Home  ›  Can I Upload Phone Numbers to Facebook Custom Audiene

Can I Upload Phone Numbers to Facebook Custom Audiene

Written By Tuesday, April 12, 2022 Add Comment Edit

Facebook Custom Audiences is a valuable tool for many online marketers, but the muddied little hole-and-corner is the difficulty in making information technology compliant with the GDPR and ePrivacy rules. I explicate the bug and how to overcome them.

one Summary

Facebook Action and GDPR/ePrivacy Compliance Custom Audition Created from:
Customer List or Pixel/App Tracking 		Custom Audience Created from:
Direct Facebook Appointment
Is it compliant to CREATE a Custom Audience? Probably yes, if you lot nerveless the personal information in a compliant fashion in the kickoff place. Yes, if your Facebook presence is GDPR compliant.
Is it compliant to Annunciate to a Custom Audience on Facebook? Yes, needs consent (which few advertisers have). Yes, if your Facebook presence is GDPR compliant.
Is it compliant to create a "Lookalike Audience" on Facebook? Yep, needs consent (which few advertisers accept) . Yep, if your Facebook presence is GDPR compliant.
Is it compliant to Annunciate to a "Lookalike Audience" on Facebook? Yeah, merely only if you tin create the Lookalike Audience in a compliant fashion in the first place. Yes, but only if y'all can create the Lookalike Audience in a compliant fashion in the first place.

2 Scenario

Your company ACME Widgets Ltd (the "advertiser") wants to promote its health widgets to people using online advertising, e.g. in Facebook and Google ads, and through traditional email marketing.

A news organisation named Global News Ltd (the "publisher") provides a free website and app to provide news and is funded by the adverts it displays.

Ads on the Global News Corp website/app are chosen and presented in real-fourth dimension by a third party "ad network", such equally Facebook or Google.

3 What is a Custom Audience?

A Facebook Custom Audience is a group of Facebook user accounts that have been matched to a dataset that an advertiser provides, e.g. ACME Widgets Ltd uploads a list of 100 customer electronic mail addresses for which Facebook matched 75 Facebook accounts which becomes a Custom Audience to apply within Facebook.

There are really iii types of Custom Audience based on where the data comes from:

  1. Client List – A listing of contact information that you supply to Facebook (Facebook names this a "customer list"), due east.g. email addresses of customers who may or may not be Facebook users.
  2. Pixel/App Tracking – People that have interacted with your website (pixel) or app (SDK), who may or may non be Facebook users.
  3. Facebook Engagement – Facebook users that have interacted with your Facebook/Instagram presence, due east.g. liked your Facebook Page or accessed your Instagram contour.

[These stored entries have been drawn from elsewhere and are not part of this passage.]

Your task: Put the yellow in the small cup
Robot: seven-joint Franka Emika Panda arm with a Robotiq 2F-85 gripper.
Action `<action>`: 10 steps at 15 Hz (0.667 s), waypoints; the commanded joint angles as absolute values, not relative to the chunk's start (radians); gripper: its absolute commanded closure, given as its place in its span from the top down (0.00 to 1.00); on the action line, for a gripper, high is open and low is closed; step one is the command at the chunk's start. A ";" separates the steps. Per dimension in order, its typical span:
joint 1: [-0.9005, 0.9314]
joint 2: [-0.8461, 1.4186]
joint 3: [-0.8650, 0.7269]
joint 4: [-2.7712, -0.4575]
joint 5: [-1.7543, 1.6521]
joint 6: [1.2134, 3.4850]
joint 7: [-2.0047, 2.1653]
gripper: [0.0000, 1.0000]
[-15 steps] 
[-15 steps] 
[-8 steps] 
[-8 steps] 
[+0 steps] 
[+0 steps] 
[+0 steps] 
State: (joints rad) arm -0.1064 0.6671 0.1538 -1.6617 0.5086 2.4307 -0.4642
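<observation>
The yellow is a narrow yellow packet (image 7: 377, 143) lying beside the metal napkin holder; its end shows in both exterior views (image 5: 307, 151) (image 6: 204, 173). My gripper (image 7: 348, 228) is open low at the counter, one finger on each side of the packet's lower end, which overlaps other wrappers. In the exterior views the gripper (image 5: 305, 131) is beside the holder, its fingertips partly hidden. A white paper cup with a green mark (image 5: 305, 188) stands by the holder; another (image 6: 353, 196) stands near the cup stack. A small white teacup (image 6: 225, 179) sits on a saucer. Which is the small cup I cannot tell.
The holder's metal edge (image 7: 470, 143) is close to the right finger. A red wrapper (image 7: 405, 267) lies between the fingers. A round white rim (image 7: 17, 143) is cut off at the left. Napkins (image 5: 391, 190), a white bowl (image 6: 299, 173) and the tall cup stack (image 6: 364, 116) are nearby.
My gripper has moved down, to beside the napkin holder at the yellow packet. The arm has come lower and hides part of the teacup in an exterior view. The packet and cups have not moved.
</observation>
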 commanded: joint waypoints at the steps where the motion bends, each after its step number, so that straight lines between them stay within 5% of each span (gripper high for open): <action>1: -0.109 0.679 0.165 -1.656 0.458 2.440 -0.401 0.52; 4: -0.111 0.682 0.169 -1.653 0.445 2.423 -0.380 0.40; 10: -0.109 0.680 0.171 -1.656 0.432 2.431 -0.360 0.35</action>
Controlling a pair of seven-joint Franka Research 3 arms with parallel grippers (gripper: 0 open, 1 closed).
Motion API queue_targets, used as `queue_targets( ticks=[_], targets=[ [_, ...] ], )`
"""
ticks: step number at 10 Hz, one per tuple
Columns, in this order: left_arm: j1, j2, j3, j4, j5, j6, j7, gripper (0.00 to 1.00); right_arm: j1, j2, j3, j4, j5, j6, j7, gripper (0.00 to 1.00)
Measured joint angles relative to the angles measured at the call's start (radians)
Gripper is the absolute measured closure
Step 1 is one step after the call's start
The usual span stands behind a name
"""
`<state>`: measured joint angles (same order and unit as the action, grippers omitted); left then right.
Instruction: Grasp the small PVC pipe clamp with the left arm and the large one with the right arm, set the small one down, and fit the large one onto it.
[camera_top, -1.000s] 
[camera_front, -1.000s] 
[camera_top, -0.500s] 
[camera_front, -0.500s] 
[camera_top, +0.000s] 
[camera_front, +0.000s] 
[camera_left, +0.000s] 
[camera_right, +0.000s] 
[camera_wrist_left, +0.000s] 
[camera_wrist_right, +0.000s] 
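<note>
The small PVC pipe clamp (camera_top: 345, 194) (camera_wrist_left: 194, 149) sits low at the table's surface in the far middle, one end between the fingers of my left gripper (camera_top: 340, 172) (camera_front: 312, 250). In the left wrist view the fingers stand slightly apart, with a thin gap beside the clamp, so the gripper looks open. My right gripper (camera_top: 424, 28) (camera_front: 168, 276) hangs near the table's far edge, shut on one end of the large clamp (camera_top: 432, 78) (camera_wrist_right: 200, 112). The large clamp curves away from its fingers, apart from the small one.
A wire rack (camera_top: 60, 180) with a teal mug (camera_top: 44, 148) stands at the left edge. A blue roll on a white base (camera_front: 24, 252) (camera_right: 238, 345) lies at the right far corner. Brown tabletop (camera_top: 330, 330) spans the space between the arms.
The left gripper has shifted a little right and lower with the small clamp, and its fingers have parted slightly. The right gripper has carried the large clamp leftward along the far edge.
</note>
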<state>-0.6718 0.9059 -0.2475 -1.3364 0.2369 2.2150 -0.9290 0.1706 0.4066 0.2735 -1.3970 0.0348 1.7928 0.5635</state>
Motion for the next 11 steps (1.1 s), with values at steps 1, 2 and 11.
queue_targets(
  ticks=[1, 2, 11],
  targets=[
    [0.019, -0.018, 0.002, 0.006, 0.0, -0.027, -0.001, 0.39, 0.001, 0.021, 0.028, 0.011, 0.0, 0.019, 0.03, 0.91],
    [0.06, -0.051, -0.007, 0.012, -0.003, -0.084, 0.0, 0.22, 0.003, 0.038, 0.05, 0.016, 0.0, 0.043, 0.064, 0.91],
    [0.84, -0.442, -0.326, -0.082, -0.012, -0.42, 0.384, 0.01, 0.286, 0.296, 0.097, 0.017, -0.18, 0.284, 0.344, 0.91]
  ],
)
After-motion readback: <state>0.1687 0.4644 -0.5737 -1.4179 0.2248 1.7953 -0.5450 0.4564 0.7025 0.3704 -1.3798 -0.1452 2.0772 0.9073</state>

4 How do I create a Custom Audience?

An advertiser uploads to Facebook a list of contact information or selects a cohort of previously tracked pixel/app/Facebook interactions. Facebook matches the data for the advertiser and creates the Custom Audition list of Facebook users.

v Is information technology compliant to CREATE a Custom Audience?

5.one Customer List and Pixel/App Tracking Users

Summary – probably aye, if you collected the personal data in a compliant fashion in the first place.

For the sole human activity of creating a Custom Audition (and not actually using it yet), a number of processing activities have to occur:

  1. Advertiser collects the personal information from the user, eastward.grand. email, phone, Pixel event.
  2. Advertiser stores the personal data.
  3. Advertiser sends the personal data to Facebook (in a hashed form).
  4. Facebook matches the personal information against Facebook user data it already controls.
  5. Facebook creates a list of matched Facebook user accounts (the "Custom Audition").
  6. Facebook retains this Custom Audience inside the Advertiser's business relationship.

For each of these processing activities nosotros first need the Advertiser (the Data Controller here) to establish a lawful basis. Likely examples are shown below in bold.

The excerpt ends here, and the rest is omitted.